Now the same problem has surfaced with basic search. I read “FAST ESP versus MOSS 2007 / Microsoft Search Server” with interest. Frankly I could not recall if I had read this material before, but quit a bit seemed repetitive. I suppose when trying to explain the differences among word processors, the listener hears a lot of redundant information as well.
The write up begins:
It took me some time but i figured out some differences between Microsoft Search Server / MOSS 2007 and Microsoft FAST ESP. These differences are not coming from Microsoft or the FAST company. But it came to my notice that Microsoft and FAST will announce a complete and correct list with these differences between the two products at the conference in Las Vegas next week.These differences will help me and you to make the right decisions at our customers for implementing search and are based on business requirements.
Ah, what’s different is that this is a preview of the “real” list of differences. Given the fact that the search systems available for SharePoint choke and gasp when the magic number of 50 million documents is reached, I hope that the Fast ESP system can handle the volume of information objects that many organizations have on their systems at this time.
The list in the Bloggix post numbers 14. Three interested me:
- Faceted navigation
- Advanced federation.
First, scalability is an issue with most search systems. Some companies have made significant technical breakthroughs to make adding gizmos painless and reasonably economical. Other companies have made the process expensive, time consuming, and impossible for the average IT manager to perform. I heard about EMC’s purchase of Kazeon. I thought I heard that someone familiar with the matter pointed to problems with the Fast ESP architecture as one challenge for EMC. In order to address the issue, EMC bought Kazeon. I hope the words about “scalability” are backed up with the plumbing required to deliver. Scaling search is a tough problem, and throwing hardware at hot spots is, at best, a very costly dab of Neosporin.
Second, faceted navigation exists within existing MOSS implementations. I think I included screenshots of faceted navigation in the last edition of the Enterprise Search Report I wrote in 2006 and 2007. There was a blue interface and a green interface. Both of these made it possible to slice and dice results by clicking on an “expert” identified by counting the number of documents a person wrote with a certain word in them. There were other facets available as well, although most we more sophisticated that the “expert” function. I hope that the “new” Fast ESP implements a more useful approach for users of Fast ESP. Of course, identifying, tagging, and linking facets across processed content requires appropriate computing resources. That brings us back to scaling, doesn’t it? Sorry.

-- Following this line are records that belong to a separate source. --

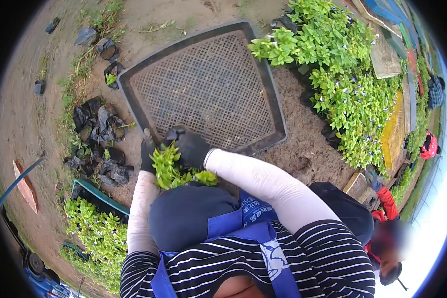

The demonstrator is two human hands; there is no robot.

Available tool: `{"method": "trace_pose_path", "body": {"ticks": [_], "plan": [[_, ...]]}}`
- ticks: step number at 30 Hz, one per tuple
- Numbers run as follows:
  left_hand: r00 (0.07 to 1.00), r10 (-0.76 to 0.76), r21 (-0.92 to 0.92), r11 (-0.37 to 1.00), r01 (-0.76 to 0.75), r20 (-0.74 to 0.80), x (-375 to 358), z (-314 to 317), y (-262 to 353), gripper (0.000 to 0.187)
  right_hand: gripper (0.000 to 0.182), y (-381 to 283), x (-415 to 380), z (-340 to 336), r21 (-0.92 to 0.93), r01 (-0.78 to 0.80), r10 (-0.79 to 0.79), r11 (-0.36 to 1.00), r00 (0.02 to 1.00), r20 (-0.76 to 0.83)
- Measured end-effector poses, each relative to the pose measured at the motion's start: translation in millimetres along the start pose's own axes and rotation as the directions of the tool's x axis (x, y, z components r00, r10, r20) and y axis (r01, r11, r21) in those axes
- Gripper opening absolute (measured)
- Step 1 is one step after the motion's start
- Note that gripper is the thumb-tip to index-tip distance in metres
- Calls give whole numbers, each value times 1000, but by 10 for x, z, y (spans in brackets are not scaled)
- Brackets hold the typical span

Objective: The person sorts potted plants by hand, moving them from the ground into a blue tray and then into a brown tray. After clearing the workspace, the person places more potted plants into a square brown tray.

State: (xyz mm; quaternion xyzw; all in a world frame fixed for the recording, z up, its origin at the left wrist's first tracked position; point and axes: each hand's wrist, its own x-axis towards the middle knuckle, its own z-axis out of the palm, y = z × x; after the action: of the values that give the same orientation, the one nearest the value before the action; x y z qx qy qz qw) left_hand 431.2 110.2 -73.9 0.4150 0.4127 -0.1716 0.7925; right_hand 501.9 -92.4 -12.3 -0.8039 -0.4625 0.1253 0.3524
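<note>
I look straight down over my striped shirt and blue apron. A small leafy green seedling (170, 169) sits between my two hands, just above my dark knee. My left hand (147, 155), in a black glove, grips its left side. My right hand (189, 146), also black-gloved, closes over its top right. Both hands hover at the near edge of a black mesh tray (208, 84) that lies empty on the sandy ground.
A pile of empty black nursery bags (97, 139) lies to the left. Potted green plants with small blue flowers (342, 74) fill the right side. More seedlings (92, 233) stand at lower left. Another person in red sleeves (387, 198) works at lower right.
</note>
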Motion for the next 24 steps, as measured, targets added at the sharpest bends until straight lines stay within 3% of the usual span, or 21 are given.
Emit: {"method": "trace_pose_path", "body": {"ticks": [1,2,3,4,5,6,8,9,11,14,15,19,23,24], "plan": [[989,-128,-114,984,136,72,-195,356,137,58,24,-137,7,-260,192,-253,239,948,966,94],[985,-151,-99,982,159,87,-343,527,207,60,22,-204,-24,-438,357,-497,444,791,867,224],[980,-173,-83,980,182,103,-492,699,279,63,22,-74,-138,-473,285,-351,303,892,932,200],[995,-67,44,997,64,70,-477,682,310,65,22,115,-255,-541,199,-183,146,963,971,189],[944,-153,-174,962,209,291,-320,476,251,59,24,264,-402,-734,226,-151,146,962,989,38],[937,-134,-241,946,219,324,-270,382,238,59,24,421,-503,-1061,248,-246,261,937,965,-30],[975,-65,-242,963,117,212,-247,375,243,59,24,945,-786,-1596,156,-391,420,907,821,-387],[981,-54,-245,964,99,187,-241,374,246,59,26,1341,-1006,-1702,122,-543,516,831,669,-536],[985,-45,-240,967,84,164,-238,384,248,59,31,1633,-1159,-2091,-101,-769,553,631,537,-637],[987,-48,-231,969,83,151,-246,407,252,59,42,1859,-1103,-2295,-238,-885,788,401,465,-403],[987,-48,-228,970,82,151,-250,417,258,59,44,1969,-1099,-2272,-203,-903,811,378,429,-398],[989,-46,-226,971,77,142,-271,448,252,58,33,2237,-1096,-2141,-19,-913,796,408,366,-481],[989,-47,-223,972,78,140,-267,477,246,58,32,1807,-881,-2149,-70,-929,858,362,362,-363],[989,-49,-226,971,80,140,-278,478,233,58,33,1843,-895,-2064,-56,-911,818,409,394,-420]]}}
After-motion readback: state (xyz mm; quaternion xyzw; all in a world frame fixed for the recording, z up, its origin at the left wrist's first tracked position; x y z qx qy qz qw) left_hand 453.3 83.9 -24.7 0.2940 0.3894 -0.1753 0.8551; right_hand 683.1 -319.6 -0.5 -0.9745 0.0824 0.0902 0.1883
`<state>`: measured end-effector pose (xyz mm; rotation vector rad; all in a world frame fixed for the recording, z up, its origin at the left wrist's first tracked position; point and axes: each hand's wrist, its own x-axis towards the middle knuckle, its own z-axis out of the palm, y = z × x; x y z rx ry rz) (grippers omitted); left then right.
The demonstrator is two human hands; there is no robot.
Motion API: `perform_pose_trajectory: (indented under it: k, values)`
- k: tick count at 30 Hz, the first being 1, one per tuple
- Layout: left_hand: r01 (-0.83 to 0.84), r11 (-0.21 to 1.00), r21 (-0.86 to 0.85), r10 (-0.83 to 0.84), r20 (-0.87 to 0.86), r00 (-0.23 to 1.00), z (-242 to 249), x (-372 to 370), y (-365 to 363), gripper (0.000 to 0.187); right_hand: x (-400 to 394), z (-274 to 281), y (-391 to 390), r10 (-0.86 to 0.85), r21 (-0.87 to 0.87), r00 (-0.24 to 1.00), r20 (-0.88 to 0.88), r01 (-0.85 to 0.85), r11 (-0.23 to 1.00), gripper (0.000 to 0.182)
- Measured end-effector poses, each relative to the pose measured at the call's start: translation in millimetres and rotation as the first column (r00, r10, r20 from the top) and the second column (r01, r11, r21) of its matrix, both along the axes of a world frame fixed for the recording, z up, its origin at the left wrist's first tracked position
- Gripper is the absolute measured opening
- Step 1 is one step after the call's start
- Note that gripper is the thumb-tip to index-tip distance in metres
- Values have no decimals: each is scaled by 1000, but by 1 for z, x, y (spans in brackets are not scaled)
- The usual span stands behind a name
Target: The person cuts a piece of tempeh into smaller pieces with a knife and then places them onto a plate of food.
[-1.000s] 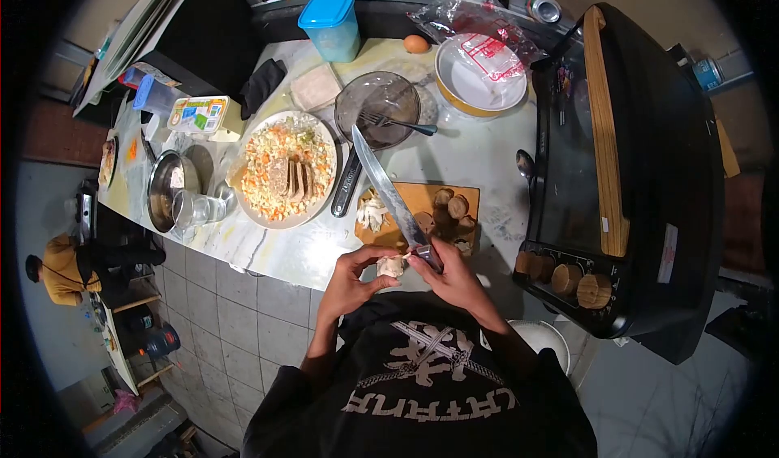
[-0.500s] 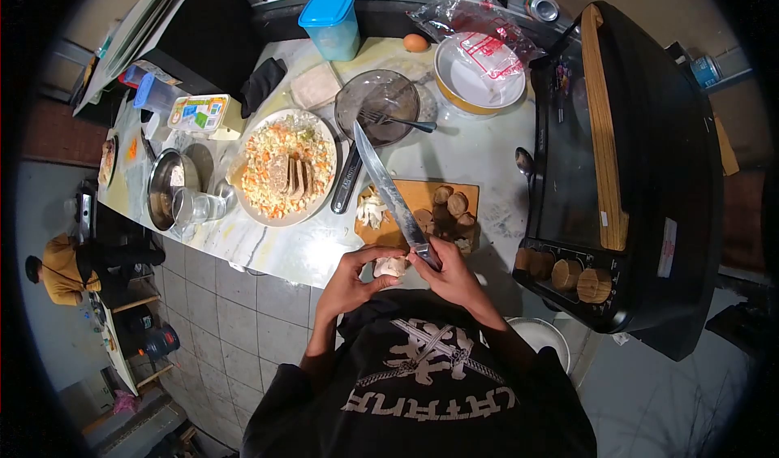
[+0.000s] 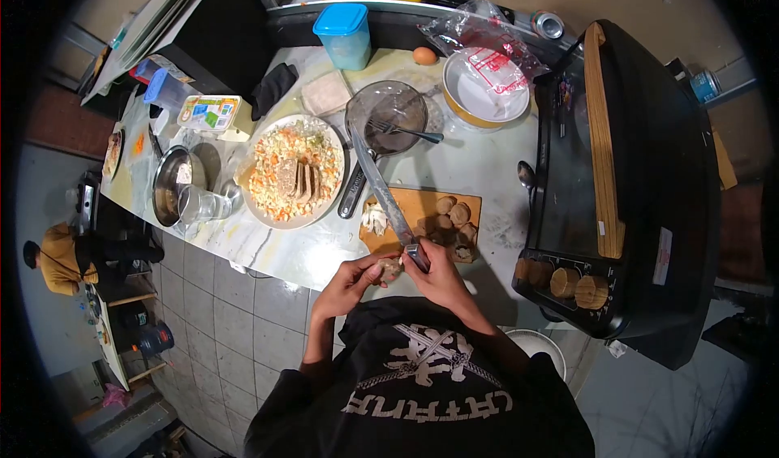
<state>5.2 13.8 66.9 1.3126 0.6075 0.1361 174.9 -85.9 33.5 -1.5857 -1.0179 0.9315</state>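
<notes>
My right hand (image 3: pixel 436 270) is closed round the handle of a long kitchen knife (image 3: pixel 383 189), its blade pointing up and to the left over the board. Pinched in the fingers of my left hand (image 3: pixel 347 286) is a small brownish mushroom (image 3: pixel 389 270), close beside the knife's handle end. Both hands are near my chest, just off the near edge of the wooden cutting board (image 3: pixel 399 201). Several brown mushrooms (image 3: pixel 456 213) lie on the board's right side. A little heap of white pieces (image 3: pixel 374 219) sits at its left.
Left of the board stands a plate of chopped vegetables (image 3: pixel 266 163) topped with brown slices. Behind are a dark glass bowl (image 3: pixel 393 101) with a fork, a blue-lidded container (image 3: pixel 342 44), an egg (image 3: pixel 423 55) and a yellow-sided bowl (image 3: pixel 475 113). A black oven (image 3: pixel 649 182) stands right. Another person (image 3: pixel 61 255) is far left.
The mushroom has been turned in my left fingers, its browner side now showing instead of the pale one. My right hand has shifted slightly, tilting the knife steeper. The camera view has moved a little.
</notes>
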Motion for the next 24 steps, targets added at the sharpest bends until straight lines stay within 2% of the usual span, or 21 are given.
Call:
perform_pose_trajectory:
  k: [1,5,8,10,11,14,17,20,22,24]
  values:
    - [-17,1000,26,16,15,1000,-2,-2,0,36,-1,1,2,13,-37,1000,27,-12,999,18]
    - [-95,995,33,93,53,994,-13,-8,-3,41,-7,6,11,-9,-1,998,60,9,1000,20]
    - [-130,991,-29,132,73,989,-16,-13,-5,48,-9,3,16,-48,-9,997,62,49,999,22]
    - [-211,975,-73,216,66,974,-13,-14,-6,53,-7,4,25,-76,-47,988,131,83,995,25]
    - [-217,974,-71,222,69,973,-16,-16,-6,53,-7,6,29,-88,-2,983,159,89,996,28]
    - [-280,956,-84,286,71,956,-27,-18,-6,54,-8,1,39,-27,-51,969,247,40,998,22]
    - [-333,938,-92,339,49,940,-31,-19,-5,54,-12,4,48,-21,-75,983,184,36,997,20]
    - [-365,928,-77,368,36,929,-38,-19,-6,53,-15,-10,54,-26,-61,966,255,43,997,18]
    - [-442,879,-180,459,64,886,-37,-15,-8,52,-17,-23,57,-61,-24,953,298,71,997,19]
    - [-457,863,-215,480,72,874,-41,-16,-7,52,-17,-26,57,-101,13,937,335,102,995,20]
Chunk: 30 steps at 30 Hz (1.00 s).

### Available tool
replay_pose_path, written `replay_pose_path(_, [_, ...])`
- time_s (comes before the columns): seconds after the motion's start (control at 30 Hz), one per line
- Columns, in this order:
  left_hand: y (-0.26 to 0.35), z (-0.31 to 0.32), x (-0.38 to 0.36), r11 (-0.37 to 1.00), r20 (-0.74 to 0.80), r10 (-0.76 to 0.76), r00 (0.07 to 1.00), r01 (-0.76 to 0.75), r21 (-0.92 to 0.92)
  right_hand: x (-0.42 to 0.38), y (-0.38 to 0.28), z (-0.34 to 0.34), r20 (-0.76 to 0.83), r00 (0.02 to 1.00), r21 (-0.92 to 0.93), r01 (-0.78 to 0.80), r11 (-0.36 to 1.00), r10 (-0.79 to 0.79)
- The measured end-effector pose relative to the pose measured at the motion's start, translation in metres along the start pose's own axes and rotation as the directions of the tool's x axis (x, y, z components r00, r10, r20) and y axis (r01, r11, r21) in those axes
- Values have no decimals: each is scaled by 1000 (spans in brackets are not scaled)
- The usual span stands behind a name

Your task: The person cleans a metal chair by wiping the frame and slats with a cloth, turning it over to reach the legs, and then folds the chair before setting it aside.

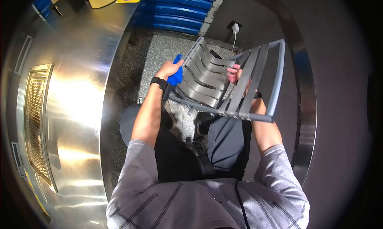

Third, federation is a buzz word that means many different things because vendors define the term in quite distinctive ways. For example, Vivisimo federates, and it is or was at one time a metasearch system. The query went to different indexing services, brought back the results, deduplicated them, put the results in folders on the fly, and generated a results list. Another type of federation surfaces in the descriptions of business intelligence systems offered by SAS. The system blends structured and unstructured data within the SAP “environment”. Others are floating around as well, including the repository solutions from TeraText which federates disparate content into one XML repository. What I find interesting is that Microsoft is not delivering “federation” which is undefined. Microsoft is, according to the Bloggix post, on the trail of “advanced federation”. What the heck does that mean. The explanation is:
FAST ESP supports advanced federation including sending queries to various web search APIs, mixing results, and shallow navigation. MOSS only supports federation without mixing of results from different sources and navigation components, but showing them separately.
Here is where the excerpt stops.